Our ancestors were eager to understand the world but had not quite stumbled upon the method. They imagined a small, quaint, tidy universe in which the dominant forces were gods like Anu, Ea, and Shamash. In that universe humans played an important if not a central role. We were intimately bound up with the rest of nature. The treatment of toothache with second-rate beer was tied to the deepest cosmological mysteries.

Today we have discovered a powerful and elegant way to understand the universe, a method called science; it has revealed to us a universe so ancient and so vast that human affairs seem at first sight to be of little consequence. We have grown distant from the Cosmos. It has seemed remote and irrelevant to everyday concerns.

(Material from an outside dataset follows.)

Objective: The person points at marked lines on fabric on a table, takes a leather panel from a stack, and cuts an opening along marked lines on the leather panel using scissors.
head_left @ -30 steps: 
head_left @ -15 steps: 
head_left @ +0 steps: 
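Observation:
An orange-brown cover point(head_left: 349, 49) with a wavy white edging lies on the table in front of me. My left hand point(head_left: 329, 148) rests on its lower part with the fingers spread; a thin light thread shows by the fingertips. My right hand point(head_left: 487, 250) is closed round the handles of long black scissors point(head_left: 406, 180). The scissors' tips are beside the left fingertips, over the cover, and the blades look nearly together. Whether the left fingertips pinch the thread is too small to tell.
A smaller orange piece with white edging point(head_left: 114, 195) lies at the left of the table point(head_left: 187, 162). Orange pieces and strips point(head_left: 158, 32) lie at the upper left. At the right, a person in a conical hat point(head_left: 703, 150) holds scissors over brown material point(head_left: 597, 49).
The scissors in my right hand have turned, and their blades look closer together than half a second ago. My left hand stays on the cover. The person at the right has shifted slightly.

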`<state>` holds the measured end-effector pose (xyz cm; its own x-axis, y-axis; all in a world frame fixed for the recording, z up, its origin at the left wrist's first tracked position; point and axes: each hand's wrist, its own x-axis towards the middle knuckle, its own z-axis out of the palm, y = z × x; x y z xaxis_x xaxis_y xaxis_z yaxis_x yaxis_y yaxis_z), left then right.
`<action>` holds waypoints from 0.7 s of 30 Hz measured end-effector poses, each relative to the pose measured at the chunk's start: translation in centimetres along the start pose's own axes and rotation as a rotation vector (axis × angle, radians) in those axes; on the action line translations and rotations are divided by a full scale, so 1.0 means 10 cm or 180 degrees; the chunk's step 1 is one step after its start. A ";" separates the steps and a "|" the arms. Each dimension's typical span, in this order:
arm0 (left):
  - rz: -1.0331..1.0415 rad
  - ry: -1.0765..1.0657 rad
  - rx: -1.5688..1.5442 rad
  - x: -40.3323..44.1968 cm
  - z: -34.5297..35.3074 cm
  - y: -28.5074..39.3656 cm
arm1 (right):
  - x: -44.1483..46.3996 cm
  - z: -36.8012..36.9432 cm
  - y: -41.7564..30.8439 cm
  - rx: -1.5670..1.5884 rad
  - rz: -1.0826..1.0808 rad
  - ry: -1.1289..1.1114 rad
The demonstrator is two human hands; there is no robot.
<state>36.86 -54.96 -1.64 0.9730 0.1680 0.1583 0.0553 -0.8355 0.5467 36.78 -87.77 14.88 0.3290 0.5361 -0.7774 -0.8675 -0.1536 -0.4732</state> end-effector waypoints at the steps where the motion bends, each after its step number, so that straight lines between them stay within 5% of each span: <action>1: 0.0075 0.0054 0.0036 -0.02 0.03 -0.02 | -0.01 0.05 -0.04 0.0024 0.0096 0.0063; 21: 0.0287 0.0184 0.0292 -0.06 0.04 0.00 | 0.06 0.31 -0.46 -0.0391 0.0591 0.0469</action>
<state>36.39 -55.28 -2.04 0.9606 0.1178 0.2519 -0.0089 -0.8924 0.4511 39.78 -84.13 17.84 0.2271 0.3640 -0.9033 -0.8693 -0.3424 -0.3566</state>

But science has found not only that the universe has a reeling and ecstatic grandeur, not only that it is accessible to human understanding, but also that we are, in a very real and profound sense, a part of that Cosmos, born from it, our fate deeply connected with it. The most basic human events and the most trivial trace back to the universe and its origins. This book is devoted to the exploration of that cosmic perspective.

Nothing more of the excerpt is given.